Operation Kilpapurjehdus ("Regatta") was the covername for the militarization of the Åland islands during World War II. The operation took place on June 22, 1941, and in this way, Finland strived to prevent Soviet landings in the area.

The Åland islands had been demilitarized since 1921, through a League of Nations decree, which outlawed any military personnel or material on the islands. After the end of the Winter War, the Soviet Union controlled both the Hanko Peninsula and Estonia and the Finnish leadership feared that the Soviets were planning a landing in the demilitarized area. The Finnish militarization plan was ready by April and they started to move troops towards the coast between Turku and Pori according to the plan.
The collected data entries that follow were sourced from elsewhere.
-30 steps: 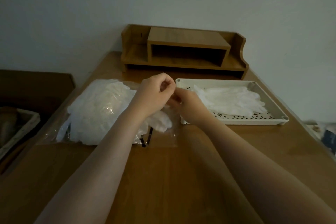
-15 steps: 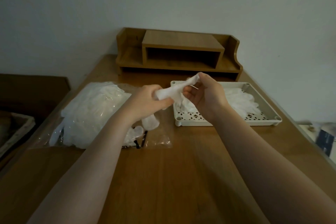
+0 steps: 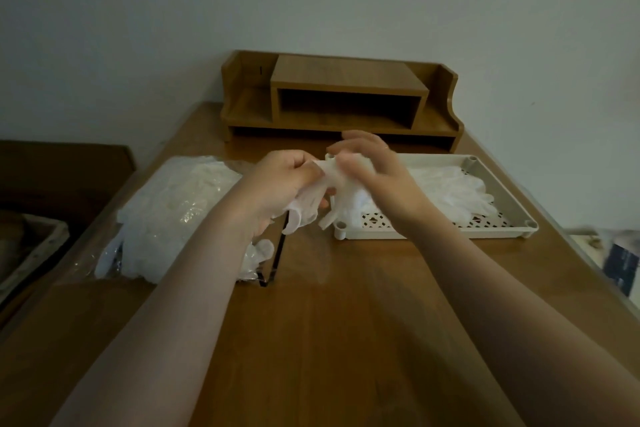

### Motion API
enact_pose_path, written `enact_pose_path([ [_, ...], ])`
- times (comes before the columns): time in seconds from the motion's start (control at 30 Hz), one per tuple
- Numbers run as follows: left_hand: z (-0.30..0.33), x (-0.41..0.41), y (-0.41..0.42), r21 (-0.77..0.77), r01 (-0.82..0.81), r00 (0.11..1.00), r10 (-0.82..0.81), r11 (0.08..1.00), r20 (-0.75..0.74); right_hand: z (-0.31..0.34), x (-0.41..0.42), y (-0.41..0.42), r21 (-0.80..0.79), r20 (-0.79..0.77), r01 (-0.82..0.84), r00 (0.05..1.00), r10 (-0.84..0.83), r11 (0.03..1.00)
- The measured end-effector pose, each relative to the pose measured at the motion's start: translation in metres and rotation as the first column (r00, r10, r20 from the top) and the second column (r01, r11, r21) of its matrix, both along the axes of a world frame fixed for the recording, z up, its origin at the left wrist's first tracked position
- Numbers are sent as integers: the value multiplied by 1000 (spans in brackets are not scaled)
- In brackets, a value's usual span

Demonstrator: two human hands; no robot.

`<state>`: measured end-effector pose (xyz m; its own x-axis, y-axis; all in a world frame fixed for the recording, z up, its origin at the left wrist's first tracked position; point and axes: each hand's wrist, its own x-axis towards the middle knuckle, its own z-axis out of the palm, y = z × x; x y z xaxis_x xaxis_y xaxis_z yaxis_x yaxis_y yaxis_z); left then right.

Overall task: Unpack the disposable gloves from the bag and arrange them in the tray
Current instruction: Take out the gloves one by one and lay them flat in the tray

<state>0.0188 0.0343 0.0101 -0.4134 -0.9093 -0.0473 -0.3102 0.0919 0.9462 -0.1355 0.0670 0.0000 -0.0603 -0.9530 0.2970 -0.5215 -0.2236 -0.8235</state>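
From the head camera, both bare hands met above the wooden surface (image 3: 346,340), just at the near-left corner of the tray (image 3: 498,230). The left hand (image 3: 277,184) had its grip pinched on the cuff end of a white disposable glove (image 3: 304,208), whose limp fingers dangled below the palm. The right hand (image 3: 374,173) lay on the same glove from the other side, fingers loosely curled; whether its grip truly pinched the material could not be told (the thumb was hidden). The cream perforated tray already contained a flat pile of gloves (image 3: 453,191) toward its right half. To the left, the clear plastic bag (image 3: 166,218) lay on the surface, stuffed with more white gloves, a few spilling from its open mouth near the left forearm. A wooden desk shelf (image 3: 341,97) stood against the wall behind the tray.
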Motion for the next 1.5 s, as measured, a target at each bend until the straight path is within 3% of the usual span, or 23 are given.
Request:
enact_pose_path([
  [0.07,1,-2,1,-73,-42,997,47,996,69,-5,0,-2,-145,-327,-53,945,3,988],
  [0.1,3,-4,3,-91,-51,996,57,995,67,-7,0,-3,-212,-393,-70,919,-20,975],
  [0.2,7,-9,6,-184,-78,990,98,980,102,-2,2,-1,-341,-378,-38,921,-100,939],
  [0.3,14,-12,4,-211,-51,992,75,976,106,6,-7,0,-310,-268,68,951,-155,948],
  [0.4,21,-14,1,-176,23,984,8,984,176,16,-22,-2,-113,-117,155,979,-168,981],
  [0.53,24,-15,-8,-162,10,981,22,987,193,26,-48,0,43,-77,177,982,-173,983],
  [0.63,24,-17,-15,0,-66,996,66,998,-65,30,-75,2,217,68,64,994,-80,974],
  [0.73,24,-26,-19,175,-37,948,90,984,-307,29,-100,3,320,365,-168,930,42,932],
  [0.83,23,-37,-21,224,-22,918,108,974,-382,20,-119,3,332,557,-325,825,94,885],
  [0.93,19,-51,-22,181,-62,944,117,981,-309,10,-137,2,378,619,-425,776,116,822],
  [1.0,14,-61,-24,137,-84,965,115,987,-235,4,-152,-5,437,563,-382,822,83,815],
  [1.1,3,-80,-29,5,-110,991,110,994,-77,2,-173,-14,472,346,-188,938,15,862],
  [1.23,-13,-102,-42,-223,-78,979,117,972,164,8,-198,-18,568,338,-211,941,8,795],
  [1.33,-28,-119,-55,-370,-19,912,168,929,374,0,-208,-34,663,67,12,995,-75,748],
  [1.4,-40,-127,-63,-441,14,851,220,897,476,-6,-210,-47,625,-94,168,986,-141,762],
  [1.5,-53,-133,-70,-544,56,778,304,837,549,-11,-214,-63,601,-215,233,968,-126,765],
])
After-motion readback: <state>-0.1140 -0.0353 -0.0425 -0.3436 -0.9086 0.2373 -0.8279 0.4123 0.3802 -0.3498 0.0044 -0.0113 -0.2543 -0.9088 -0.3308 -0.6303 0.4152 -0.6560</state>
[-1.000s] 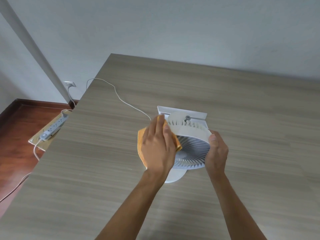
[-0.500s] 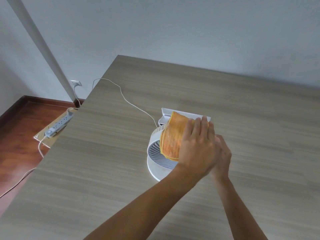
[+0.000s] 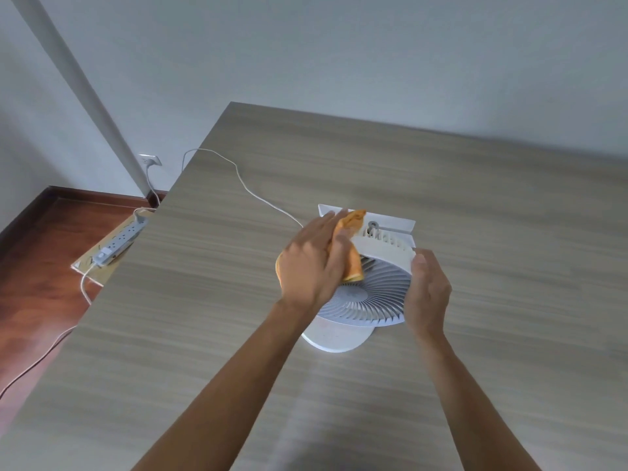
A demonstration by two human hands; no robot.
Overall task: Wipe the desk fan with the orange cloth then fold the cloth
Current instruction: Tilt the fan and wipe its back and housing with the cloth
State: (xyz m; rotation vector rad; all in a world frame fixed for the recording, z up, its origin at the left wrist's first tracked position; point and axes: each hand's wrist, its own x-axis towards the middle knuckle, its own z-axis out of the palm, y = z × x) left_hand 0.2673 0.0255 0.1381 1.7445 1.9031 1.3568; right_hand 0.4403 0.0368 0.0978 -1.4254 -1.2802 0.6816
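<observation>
Shifted from the fan's right, the left hand presses the orange cloth onto the desk fan's upper-left rim, while the right hand grips its right edge.

Pale wall, reddish wood floor, wood-grain desk.

Desk open right of, behind and in front of fan; left of fan, cord trails across to desk edge.
</observation>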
The Navy HQ gave its own order for execution of the operation June 20, during daytime on 21 June 1941 Finnish warships had already relocated to the area of Nagu and Korpo, and were followed by transports with troops in the evening. Although during the night they stopped on the border of the territorial waters to await confirmation of the German attack on the USSR, and after it was received at 4:30 the movement continued.
The operation was launched at the same time as the German Operation Barbarossa. The landing involved over 20 cargo ships, the two coastal defence ships Ilmarinen and Väinämöinen, as well as the three gunboats Uusimaa, Hämeenmaa and Karjala. More than 5,000 men and artillery were landed the same evening in Mariehamn. The troops were 14th Infantry Regiment, seven artillery companies from 7th Coastal Brigade (Turku Coastal Regiment) and other smaller units, over 100 horses and 69 guns with ammunition. Soviet aircraft tried to attack the ships during transport, but without result.

On the same day, the Finnish military illegally invaded the Consulate of the Soviet Union in Mariehamn and arrested the entire consular staff numbering 31 people, and soon they were deported to the city of Turku.

The Soviet Union had also created a similar plan after the Winter War, but they never tried to land on the islands during World War II.

The Soviet invasion threat was no longer acute after the Soviets had evacuated their Hanko base and the Germans had advanced in the Baltic states. On the day of signing the Anglo-Soviet Agreement, July 12, 1941, the 14th Infantry Regiment is sent from Åland to reinforce Operation Platinum Fox. Coastal batteries of the 7th Coastal Brigade became combat-ready during July. Since 6.7.1941 all troops in Åland Islands were under the command of the defending coastal brigade. On 8.11.1941 the westernmost units of suspended 5.RPr. were attached to brigade. On 1.3.1942 brigade was re-arranged and re-named as Turku Archipelago [Sea] Coastal Brigade and its staff was moved to Turku.

The Åland islands were again demilitarized after the end of the Continuation War and remain so today.